* **Problem details**:
Output the listing exactly, without its pictures.

· · · · ·

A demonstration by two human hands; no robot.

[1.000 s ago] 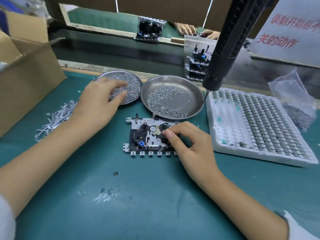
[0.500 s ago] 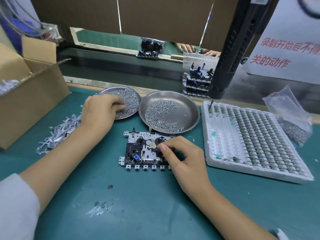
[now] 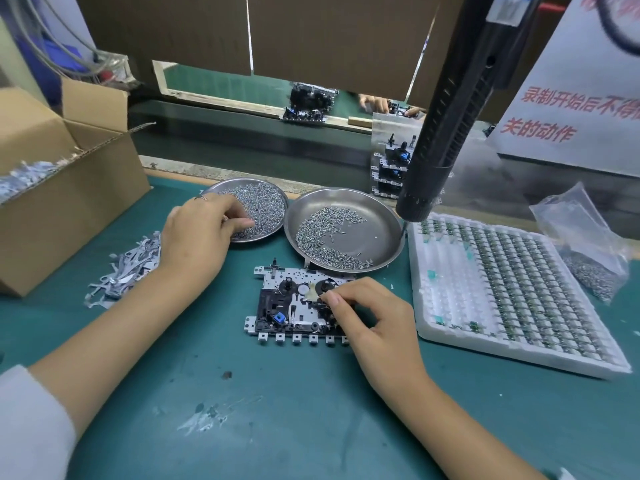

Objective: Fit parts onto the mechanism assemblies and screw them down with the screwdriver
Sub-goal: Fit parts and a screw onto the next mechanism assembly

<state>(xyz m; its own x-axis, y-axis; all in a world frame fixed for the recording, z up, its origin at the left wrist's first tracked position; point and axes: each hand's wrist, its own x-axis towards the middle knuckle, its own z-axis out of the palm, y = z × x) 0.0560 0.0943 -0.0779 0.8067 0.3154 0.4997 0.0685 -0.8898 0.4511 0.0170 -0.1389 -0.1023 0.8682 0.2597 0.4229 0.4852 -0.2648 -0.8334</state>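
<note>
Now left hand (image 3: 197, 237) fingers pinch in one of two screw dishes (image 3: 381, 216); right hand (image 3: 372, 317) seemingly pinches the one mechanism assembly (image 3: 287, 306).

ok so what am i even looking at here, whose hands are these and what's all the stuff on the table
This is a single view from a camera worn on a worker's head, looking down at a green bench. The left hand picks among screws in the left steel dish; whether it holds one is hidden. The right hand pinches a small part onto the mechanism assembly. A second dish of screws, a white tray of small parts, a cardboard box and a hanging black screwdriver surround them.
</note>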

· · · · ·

* **Written response**:
A demonstration by two human hands; no robot.

[1.000 s ago] 
[0.500 s ago] 
[now] 

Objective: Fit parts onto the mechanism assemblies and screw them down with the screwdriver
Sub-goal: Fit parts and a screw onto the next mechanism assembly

<state>(xyz m; its own x-axis, y-axis; all in a world frame fixed for the recording, z up, its origin at the left wrist's first tracked position; point and axes: each hand's wrist, its own x-axis towards the middle knuckle, its own z-axis out of the palm, y = z × x) 0.0560 0.0943 -0.0779 0.8067 0.3154 0.4997 0.0685 -0.8898 0.4511 0.0170 -0.1389 -0.1023 0.8682 0.2597 0.4229 0.4852 -0.2648 -0.8334</state>
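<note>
Now left hand (image 3: 197, 237) fingers pinch in one of two screw dishes (image 3: 381, 216); right hand (image 3: 372, 317) seemingly pinches the one mechanism assembly (image 3: 287, 306).

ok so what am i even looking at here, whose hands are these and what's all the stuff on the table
This is a single view from a camera worn on a worker's head, looking down at a green bench. The left hand picks among screws in the left steel dish; whether it holds one is hidden. The right hand pinches a small part onto the mechanism assembly. A second dish of screws, a white tray of small parts, a cardboard box and a hanging black screwdriver surround them.
</note>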

Nothing more is needed for this exercise.